Stop after the line that contains "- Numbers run"; until then, restate each line of the entries word for word from the very first.

- _The input_:
=======

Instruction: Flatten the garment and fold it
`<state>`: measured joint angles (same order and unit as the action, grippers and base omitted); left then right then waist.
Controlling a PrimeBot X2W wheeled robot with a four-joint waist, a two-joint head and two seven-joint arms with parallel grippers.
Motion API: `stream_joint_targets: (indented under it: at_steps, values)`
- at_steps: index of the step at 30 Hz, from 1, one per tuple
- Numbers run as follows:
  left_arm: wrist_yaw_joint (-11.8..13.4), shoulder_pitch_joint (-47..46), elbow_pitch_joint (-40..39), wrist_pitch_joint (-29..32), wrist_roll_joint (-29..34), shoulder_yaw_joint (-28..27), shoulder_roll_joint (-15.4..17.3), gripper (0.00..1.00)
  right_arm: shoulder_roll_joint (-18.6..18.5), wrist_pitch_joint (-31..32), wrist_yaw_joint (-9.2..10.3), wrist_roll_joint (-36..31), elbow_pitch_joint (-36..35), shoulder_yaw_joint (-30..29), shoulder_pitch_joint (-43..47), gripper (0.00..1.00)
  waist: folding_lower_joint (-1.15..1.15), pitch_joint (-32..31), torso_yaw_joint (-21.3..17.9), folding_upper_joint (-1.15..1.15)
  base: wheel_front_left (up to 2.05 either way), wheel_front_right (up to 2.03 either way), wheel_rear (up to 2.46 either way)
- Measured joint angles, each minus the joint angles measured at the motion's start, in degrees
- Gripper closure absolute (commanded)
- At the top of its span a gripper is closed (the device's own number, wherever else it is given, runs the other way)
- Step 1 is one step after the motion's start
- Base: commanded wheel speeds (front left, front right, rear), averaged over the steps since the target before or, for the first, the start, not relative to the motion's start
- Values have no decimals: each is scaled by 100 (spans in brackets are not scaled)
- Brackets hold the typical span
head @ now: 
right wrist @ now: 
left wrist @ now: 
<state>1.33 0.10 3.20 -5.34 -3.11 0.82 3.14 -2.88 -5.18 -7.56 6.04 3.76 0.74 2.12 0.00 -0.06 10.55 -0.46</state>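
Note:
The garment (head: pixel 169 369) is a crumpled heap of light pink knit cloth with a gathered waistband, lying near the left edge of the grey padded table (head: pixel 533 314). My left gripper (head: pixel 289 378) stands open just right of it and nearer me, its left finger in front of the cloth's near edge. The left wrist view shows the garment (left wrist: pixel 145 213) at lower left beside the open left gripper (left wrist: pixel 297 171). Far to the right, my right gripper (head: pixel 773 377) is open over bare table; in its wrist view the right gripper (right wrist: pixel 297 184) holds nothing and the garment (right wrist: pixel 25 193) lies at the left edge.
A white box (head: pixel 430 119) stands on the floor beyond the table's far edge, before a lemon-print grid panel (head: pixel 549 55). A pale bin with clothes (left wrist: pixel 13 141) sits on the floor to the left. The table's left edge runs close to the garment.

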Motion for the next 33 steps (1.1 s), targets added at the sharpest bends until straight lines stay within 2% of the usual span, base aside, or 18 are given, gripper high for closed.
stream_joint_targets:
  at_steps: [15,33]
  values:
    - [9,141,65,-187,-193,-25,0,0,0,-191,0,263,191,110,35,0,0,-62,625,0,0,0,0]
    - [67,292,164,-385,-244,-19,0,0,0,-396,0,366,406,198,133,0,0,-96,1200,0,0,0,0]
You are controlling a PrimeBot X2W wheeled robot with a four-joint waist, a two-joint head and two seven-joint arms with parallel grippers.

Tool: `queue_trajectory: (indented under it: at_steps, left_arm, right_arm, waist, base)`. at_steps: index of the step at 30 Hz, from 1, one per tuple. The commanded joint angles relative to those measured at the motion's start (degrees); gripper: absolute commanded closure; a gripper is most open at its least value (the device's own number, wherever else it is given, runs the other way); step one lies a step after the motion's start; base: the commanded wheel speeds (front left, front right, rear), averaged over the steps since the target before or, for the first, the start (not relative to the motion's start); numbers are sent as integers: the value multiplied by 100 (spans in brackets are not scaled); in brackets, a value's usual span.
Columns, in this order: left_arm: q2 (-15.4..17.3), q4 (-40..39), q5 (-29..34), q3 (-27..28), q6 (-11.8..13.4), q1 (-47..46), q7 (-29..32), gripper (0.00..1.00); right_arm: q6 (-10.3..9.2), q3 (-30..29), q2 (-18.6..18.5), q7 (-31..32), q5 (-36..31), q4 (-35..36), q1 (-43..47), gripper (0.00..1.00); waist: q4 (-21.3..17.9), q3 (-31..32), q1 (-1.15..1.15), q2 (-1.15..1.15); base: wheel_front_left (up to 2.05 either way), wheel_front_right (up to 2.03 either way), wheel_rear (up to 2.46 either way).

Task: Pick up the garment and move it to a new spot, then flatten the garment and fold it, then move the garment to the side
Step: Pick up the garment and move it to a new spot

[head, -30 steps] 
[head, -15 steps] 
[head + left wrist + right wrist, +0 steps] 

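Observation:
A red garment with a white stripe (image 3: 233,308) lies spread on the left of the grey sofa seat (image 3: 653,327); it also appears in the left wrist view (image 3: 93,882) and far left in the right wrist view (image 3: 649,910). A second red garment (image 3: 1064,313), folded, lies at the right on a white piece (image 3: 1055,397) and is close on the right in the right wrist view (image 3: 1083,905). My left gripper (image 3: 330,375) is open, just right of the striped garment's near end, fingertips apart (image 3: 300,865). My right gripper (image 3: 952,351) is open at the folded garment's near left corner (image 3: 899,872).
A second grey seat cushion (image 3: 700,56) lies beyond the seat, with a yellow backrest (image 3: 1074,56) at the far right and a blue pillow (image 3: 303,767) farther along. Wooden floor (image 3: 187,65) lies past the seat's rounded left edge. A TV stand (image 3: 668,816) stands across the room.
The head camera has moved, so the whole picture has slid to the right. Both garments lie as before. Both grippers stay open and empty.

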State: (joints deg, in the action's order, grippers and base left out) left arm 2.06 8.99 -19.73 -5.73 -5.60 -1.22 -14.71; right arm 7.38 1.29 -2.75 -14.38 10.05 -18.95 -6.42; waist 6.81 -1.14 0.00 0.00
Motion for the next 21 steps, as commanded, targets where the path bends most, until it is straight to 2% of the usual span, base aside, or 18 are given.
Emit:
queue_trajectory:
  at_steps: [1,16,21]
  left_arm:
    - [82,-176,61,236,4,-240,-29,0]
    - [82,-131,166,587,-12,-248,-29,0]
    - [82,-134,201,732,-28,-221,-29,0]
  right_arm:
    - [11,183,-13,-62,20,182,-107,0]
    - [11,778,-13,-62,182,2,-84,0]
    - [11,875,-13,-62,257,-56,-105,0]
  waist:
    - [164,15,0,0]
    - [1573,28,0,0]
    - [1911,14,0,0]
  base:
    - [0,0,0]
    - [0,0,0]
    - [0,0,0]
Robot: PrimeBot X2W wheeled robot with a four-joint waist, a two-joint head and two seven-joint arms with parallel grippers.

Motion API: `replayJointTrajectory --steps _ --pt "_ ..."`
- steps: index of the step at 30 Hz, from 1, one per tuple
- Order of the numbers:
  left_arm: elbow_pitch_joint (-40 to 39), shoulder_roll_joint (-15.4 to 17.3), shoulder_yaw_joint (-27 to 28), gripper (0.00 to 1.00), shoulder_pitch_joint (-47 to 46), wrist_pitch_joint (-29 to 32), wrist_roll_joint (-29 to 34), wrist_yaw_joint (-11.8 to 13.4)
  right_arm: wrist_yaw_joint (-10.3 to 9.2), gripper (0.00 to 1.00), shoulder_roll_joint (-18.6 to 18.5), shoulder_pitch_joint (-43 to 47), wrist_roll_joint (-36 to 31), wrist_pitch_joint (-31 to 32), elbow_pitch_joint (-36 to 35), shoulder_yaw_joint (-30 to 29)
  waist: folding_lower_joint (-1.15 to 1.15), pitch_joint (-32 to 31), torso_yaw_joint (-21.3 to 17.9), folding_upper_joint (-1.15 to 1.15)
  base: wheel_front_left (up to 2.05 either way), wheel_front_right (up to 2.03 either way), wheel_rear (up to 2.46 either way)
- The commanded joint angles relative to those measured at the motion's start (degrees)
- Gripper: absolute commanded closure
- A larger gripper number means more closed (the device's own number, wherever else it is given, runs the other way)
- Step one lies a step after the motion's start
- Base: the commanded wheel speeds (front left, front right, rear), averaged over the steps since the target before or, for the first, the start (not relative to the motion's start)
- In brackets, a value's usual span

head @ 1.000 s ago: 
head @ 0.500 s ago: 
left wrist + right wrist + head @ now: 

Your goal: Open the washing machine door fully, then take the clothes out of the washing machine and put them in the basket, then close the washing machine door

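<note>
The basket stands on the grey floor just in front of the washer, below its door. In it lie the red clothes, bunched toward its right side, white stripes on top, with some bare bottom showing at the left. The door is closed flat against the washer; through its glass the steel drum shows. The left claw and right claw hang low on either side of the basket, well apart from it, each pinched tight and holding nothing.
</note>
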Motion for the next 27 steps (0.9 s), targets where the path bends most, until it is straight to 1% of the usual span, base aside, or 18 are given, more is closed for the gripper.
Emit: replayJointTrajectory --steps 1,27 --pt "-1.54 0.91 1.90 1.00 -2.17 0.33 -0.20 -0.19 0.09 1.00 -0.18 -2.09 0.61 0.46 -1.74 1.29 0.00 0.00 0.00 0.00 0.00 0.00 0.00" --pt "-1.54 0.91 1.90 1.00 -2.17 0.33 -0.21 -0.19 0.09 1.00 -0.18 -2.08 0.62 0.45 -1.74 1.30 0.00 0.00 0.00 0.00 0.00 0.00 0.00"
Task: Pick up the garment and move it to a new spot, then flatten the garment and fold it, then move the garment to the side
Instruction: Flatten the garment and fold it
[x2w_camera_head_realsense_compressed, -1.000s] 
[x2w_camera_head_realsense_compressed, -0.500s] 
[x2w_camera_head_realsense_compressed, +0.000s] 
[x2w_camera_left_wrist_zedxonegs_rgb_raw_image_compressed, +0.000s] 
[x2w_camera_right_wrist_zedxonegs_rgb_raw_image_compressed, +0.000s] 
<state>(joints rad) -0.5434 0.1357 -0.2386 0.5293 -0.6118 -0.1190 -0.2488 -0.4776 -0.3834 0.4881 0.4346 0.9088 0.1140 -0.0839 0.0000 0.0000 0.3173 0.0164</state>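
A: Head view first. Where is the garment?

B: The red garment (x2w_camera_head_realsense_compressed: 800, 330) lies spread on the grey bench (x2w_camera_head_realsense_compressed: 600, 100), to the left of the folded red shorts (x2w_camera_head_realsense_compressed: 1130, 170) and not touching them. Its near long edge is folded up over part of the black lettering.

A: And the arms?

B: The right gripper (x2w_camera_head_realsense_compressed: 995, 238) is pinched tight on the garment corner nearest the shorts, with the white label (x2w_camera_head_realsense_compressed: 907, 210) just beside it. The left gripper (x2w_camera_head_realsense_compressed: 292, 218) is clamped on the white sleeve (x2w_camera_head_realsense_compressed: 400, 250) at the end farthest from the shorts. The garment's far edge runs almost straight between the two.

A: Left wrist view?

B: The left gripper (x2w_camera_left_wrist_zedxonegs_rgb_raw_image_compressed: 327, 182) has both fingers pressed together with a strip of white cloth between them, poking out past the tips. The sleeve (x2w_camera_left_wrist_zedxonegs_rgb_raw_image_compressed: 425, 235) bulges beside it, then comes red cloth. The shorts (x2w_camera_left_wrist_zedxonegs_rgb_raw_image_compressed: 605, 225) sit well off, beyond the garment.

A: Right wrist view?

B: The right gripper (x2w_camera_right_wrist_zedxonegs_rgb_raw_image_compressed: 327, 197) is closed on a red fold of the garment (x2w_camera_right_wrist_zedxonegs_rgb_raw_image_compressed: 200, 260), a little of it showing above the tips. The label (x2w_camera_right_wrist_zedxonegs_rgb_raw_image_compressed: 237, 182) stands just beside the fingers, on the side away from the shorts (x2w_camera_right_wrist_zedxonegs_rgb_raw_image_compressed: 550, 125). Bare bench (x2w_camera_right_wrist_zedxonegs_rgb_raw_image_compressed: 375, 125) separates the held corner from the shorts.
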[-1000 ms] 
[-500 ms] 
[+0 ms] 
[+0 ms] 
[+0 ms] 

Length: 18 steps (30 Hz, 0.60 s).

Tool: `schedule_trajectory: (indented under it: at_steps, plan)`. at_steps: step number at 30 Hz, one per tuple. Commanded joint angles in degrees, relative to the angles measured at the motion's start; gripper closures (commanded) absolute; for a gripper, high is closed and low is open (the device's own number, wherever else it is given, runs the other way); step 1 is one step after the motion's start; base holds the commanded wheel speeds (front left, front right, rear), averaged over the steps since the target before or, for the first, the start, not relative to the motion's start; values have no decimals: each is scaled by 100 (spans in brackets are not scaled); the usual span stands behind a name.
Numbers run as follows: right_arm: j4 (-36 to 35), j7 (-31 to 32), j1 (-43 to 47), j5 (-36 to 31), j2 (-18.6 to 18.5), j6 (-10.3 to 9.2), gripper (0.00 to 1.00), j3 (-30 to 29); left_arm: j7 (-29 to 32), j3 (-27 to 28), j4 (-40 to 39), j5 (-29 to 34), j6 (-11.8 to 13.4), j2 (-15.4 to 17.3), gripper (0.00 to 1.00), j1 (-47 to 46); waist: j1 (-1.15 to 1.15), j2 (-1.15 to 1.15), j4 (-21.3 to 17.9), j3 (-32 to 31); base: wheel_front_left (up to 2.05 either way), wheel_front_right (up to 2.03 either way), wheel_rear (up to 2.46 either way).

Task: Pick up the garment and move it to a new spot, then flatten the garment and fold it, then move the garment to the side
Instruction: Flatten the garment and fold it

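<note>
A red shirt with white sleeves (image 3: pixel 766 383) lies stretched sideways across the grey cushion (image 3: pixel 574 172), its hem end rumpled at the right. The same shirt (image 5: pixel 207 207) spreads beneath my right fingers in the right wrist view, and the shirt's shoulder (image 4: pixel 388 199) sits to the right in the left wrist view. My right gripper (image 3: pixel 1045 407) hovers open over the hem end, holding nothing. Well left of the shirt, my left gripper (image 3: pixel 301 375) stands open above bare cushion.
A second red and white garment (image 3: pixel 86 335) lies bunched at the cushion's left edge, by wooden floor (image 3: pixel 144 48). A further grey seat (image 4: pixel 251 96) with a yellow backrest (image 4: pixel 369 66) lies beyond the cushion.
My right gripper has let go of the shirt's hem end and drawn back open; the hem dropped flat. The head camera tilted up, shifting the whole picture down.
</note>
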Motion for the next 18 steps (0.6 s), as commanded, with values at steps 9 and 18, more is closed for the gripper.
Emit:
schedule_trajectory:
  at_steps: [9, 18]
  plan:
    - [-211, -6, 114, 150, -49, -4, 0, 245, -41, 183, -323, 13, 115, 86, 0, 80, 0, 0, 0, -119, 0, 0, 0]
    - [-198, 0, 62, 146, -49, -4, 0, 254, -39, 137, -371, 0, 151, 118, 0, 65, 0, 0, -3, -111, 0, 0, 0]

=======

- _Result for this exercise_:
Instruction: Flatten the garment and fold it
`<state>`: measured joint angles (same order and unit as the action, grippers and base omitted); left then right then waist.
Controlling a PrimeBot X2W wheeled robot with a four-joint waist, a two-joint head and two seven-joint arms with parallel grippers.
Motion API: `stream_joint_targets: (indented under it: at_steps, values)`
- at_steps: index of the step at 30 Hz, from 1, one per tuple
- Numbers run as follows:

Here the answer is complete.